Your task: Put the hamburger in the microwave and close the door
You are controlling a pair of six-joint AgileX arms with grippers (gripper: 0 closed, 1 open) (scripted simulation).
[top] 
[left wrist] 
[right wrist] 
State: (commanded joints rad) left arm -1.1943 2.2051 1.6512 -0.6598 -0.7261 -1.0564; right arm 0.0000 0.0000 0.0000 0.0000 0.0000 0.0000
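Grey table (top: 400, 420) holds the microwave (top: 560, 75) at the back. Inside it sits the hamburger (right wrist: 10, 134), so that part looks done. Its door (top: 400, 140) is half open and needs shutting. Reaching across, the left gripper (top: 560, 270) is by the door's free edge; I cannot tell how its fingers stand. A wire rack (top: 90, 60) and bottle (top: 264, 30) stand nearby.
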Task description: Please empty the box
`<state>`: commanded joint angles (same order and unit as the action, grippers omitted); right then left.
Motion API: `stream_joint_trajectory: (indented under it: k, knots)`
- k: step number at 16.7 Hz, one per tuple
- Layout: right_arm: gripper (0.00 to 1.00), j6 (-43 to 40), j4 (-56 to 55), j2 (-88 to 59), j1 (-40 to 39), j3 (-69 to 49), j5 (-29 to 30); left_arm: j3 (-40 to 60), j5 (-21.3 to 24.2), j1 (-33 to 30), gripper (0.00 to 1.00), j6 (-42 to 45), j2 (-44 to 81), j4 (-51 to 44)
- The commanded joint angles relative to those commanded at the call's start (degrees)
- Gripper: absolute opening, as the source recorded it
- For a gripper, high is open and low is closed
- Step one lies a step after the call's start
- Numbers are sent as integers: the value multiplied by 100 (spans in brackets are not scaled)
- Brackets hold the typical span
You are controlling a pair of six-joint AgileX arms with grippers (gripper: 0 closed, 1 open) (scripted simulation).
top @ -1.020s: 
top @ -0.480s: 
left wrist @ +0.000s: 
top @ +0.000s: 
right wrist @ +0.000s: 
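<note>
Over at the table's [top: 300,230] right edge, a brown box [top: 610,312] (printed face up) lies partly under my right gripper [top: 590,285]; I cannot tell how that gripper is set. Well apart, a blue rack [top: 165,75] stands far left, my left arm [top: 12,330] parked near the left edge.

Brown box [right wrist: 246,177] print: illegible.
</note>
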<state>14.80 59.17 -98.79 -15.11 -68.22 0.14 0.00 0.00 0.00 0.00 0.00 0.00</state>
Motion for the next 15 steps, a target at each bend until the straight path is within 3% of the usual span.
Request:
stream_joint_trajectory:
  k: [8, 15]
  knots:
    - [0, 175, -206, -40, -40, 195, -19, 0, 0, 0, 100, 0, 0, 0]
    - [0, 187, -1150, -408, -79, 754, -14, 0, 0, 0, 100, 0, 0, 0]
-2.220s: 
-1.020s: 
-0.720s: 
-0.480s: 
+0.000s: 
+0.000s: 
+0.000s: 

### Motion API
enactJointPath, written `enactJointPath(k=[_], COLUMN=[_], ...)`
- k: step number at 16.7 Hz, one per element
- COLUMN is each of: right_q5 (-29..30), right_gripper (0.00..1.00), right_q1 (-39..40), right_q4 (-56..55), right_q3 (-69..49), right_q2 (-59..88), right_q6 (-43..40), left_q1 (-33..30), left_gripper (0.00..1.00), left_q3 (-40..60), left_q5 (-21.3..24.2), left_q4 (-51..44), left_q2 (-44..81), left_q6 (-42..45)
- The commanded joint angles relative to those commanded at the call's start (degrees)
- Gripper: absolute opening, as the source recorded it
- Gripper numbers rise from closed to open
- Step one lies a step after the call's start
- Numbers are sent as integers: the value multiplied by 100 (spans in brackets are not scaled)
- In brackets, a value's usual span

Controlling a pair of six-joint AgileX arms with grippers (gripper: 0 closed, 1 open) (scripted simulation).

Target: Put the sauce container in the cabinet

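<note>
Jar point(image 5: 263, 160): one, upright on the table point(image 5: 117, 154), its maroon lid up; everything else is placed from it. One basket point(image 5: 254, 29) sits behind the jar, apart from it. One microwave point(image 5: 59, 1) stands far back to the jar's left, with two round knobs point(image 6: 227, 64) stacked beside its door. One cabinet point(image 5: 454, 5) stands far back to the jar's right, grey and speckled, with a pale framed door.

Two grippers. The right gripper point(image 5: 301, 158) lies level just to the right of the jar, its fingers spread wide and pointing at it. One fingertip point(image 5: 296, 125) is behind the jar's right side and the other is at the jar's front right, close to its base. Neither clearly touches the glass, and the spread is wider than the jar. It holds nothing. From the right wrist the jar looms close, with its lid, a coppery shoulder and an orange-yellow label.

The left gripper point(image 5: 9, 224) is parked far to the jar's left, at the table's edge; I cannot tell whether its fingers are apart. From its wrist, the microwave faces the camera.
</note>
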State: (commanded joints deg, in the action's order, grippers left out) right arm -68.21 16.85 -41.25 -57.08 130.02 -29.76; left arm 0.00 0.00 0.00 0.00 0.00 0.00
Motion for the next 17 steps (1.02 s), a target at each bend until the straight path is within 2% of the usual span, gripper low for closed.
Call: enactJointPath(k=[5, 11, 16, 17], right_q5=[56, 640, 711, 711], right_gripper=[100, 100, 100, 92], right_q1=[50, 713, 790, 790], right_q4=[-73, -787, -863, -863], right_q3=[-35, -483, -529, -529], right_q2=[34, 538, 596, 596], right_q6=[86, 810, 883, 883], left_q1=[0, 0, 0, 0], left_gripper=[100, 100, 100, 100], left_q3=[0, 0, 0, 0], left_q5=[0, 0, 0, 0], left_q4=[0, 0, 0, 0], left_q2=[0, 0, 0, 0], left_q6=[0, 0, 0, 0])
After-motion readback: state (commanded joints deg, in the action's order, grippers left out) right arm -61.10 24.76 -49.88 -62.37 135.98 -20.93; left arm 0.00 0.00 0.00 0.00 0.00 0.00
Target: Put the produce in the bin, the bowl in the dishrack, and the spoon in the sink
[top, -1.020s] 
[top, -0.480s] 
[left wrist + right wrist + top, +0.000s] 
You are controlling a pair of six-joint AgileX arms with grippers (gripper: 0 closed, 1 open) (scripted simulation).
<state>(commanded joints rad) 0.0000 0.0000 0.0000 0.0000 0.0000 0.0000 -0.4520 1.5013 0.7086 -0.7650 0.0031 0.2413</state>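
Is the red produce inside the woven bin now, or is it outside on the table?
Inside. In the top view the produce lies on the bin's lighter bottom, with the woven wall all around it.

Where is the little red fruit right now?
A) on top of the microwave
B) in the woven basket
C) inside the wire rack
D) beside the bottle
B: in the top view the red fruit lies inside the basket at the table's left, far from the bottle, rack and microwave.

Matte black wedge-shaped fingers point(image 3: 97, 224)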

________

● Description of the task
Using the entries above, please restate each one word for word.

● Task result
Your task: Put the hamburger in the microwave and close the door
You are controlling a pair of six-joint AgileX arms with grippers (gripper: 0 closed, 1 open) (scripted simulation).
[top] 
[left wrist] 
[right wrist] 
State: (commanded joints rad) left arm -1.1943 2.2051 1.6512 -0.6598 -0.7261 -1.0564; right arm 0.0000 0.0000 0.0000 0.0000 0.0000 0.0000
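Grey table (top: 400, 420) holds the microwave (top: 560, 75) at the back. Inside it sits the hamburger (right wrist: 10, 134), so that part looks done. Its door (top: 400, 140) is half open and needs shutting. Reaching across, the left gripper (top: 560, 270) is by the door's free edge; I cannot tell how its fingers stand. A wire rack (top: 90, 60) and bottle (top: 264, 30) stand nearby.
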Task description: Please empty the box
`<state>`: commanded joint angles (same order and unit as the action, grippers omitted); right then left.
Motion API: `stream_joint_trajectory: (indented under it: k, knots)`
- k: step number at 16.7 Hz, one per tuple
- Layout: right_arm: gripper (0.00 to 1.00), j6 (-43 to 40), j4 (-56 to 55), j2 (-88 to 59), j1 (-40 to 39), j3 (-69 to 49), j5 (-29 to 30); left_arm: j3 (-40 to 60), j5 (-21.3 to 24.2), j1 (-33 to 30), gripper (0.00 to 1.00), j6 (-42 to 45), j2 (-44 to 81), j4 (-51 to 44)
- The commanded joint angles relative to those commanded at the call's start (degrees)
- Gripper: absolute opening, as the source recorded it
- For a gripper, high is open and low is closed
- Step one lies a step after the call's start
- Numbers are sent as integers: the value multiplied by 100 (spans in brackets are not scaled)
- Brackets hold the typical span
You are controlling a pair of six-joint AgileX arms with grippers (gripper: 0 closed, 1 open) (scripted simulation).
top @ -1.020s: 
top @ -0.480s: 
left wrist @ +0.000s: 
top @ +0.000s: 
right wrist @ +0.000s: 
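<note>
Over at the table's [top: 300,230] right edge, a brown box [top: 610,312] (printed face up) lies partly under my right gripper [top: 590,285]; I cannot tell how that gripper is set. Well apart, a blue rack [top: 165,75] stands far left, my left arm [top: 12,330] parked near the left edge.

Brown box [right wrist: 246,177] print: illegible.
</note>
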<state>14.80 59.17 -98.79 -15.11 -68.22 0.14 0.00 0.00 0.00 0.00 0.00 0.00</state>
Motion for the next 15 steps, a target at each bend until the straight path is within 3% of the usual span.
Request:
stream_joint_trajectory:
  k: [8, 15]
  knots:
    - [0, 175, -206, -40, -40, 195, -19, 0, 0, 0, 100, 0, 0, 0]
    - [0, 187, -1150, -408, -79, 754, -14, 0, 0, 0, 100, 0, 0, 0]
-2.220s: 
-1.020s: 
-0.720s: 
-0.480s: 
+0.000s: 
+0.000s: 
+0.000s: 

### Motion API
enactJointPath, written `enactJointPath(k=[_], COLUMN=[_], ...)`
- k: step number at 16.7 Hz, one per element
- COLUMN is each of: right_q5 (-29..30), right_gripper (0.00..1.00), right_q1 (-39..40), right_q4 (-56..55), right_q3 (-69..49), right_q2 (-59..88), right_q6 (-43..40), left_q1 (-33..30), left_gripper (0.00..1.00), left_q3 (-40..60), left_q5 (-21.3..24.2), left_q4 (-51..44), left_q2 (-44..81), left_q6 (-42..45)
- The commanded joint angles relative to those commanded at the call's start (degrees)
- Gripper: absolute opening, as the source recorded it
- Gripper numbers rise from closed to open
- Step one lies a step after the call's start
- Numbers are sent as integers: the value multiplied by 100 (spans in brackets are not scaled)
- In brackets, a value's usual span

Controlling a pair of six-joint AgileX arms with grippers (gripper: 0 closed, 1 open) (scripted simulation).

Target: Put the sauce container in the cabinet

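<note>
Jar point(image 5: 263, 160): one, upright on the table point(image 5: 117, 154), its maroon lid up; everything else is placed from it. One basket point(image 5: 254, 29) sits behind the jar, apart from it. One microwave point(image 5: 59, 1) stands far back to the jar's left, with two round knobs point(image 6: 227, 64) stacked beside its door. One cabinet point(image 5: 454, 5) stands far back to the jar's right, grey and speckled, with a pale framed door.

Two grippers. The right gripper point(image 5: 301, 158) lies level just to the right of the jar, its fingers spread wide and pointing at it. One fingertip point(image 5: 296, 125) is behind the jar's right side and the other is at the jar's front right, close to its base. Neither clearly touches the glass, and the spread is wider than the jar. It holds nothing. From the right wrist the jar looms close, with its lid, a coppery shoulder and an orange-yellow label.

The left gripper point(image 5: 9, 224) is parked far to the jar's left, at the table's edge; I cannot tell whether its fingers are apart. From its wrist, the microwave faces the camera.
</note>
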State: (commanded joints deg, in the action's order, grippers left out) right arm -68.21 16.85 -41.25 -57.08 130.02 -29.76; left arm 0.00 0.00 0.00 0.00 0.00 0.00
Motion for the next 17 steps (1.02 s), a target at each bend until the straight path is within 2% of the usual span, gripper low for closed.
Call: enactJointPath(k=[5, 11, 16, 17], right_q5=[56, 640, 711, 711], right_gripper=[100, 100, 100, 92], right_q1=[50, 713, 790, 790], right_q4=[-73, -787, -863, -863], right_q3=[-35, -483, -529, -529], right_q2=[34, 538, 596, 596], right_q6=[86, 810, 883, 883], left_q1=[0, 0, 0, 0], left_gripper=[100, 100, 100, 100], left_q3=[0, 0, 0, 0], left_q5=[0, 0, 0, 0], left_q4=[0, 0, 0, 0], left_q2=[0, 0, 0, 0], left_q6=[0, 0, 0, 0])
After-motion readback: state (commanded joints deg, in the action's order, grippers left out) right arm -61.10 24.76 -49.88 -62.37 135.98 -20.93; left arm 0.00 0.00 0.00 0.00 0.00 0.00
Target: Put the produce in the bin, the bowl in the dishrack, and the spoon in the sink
[top, -1.020s] 
[top, -0.480s] 
[left wrist + right wrist + top, +0.000s] 
You are controlling a pair of six-joint AgileX arms with grippers (gripper: 0 closed, 1 open) (scripted simulation).
<state>(commanded joints rad) 0.0000 0.0000 0.0000 0.0000 0.0000 0.0000 -0.4520 1.5013 0.7086 -0.7650 0.0031 0.2413</state>
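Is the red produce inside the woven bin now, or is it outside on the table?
Inside. In the top view the produce lies on the bin's lighter bottom, with the woven wall all around it.

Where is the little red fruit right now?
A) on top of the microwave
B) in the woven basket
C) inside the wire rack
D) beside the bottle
B: in the top view the red fruit lies inside the basket at the table's left, far from the bottle, rack and microwave.

Matte black wedge-shaped fingers point(image 3: 97, 224)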

The output for this exercise is complete.